----- Provided material -----
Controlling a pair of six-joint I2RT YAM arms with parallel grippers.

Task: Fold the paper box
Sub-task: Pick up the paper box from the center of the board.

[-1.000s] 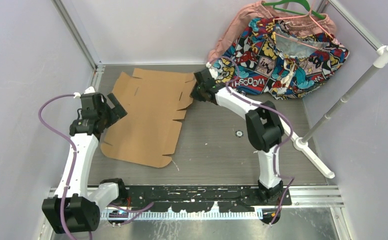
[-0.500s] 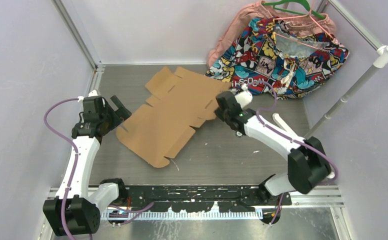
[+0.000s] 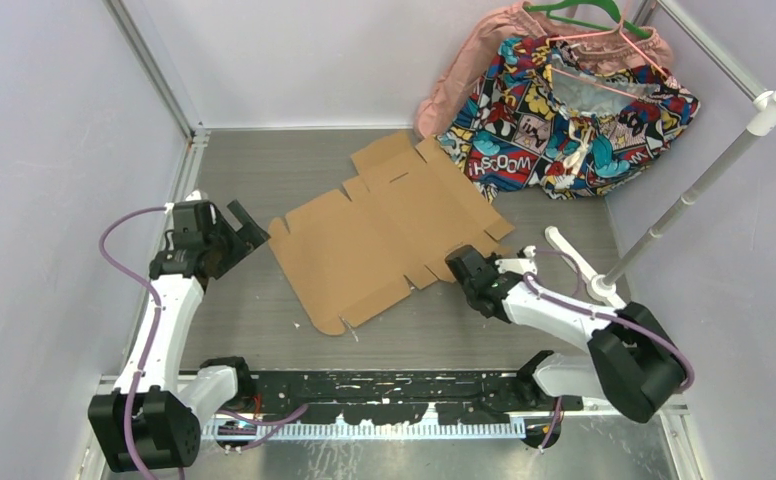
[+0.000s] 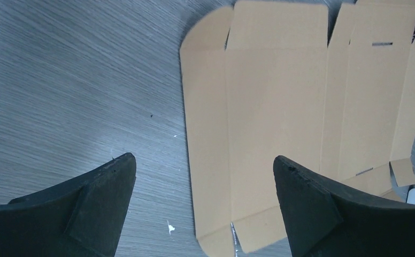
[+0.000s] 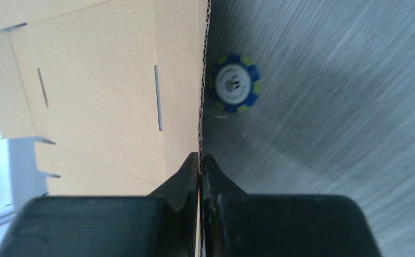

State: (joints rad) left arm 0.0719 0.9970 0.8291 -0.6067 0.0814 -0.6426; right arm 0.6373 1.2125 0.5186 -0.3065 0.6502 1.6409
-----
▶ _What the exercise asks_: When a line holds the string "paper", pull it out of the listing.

▶ _Solution to this problem_:
Task: Fold the paper box
Sub-task: Pick up the paper box from the center of the board.

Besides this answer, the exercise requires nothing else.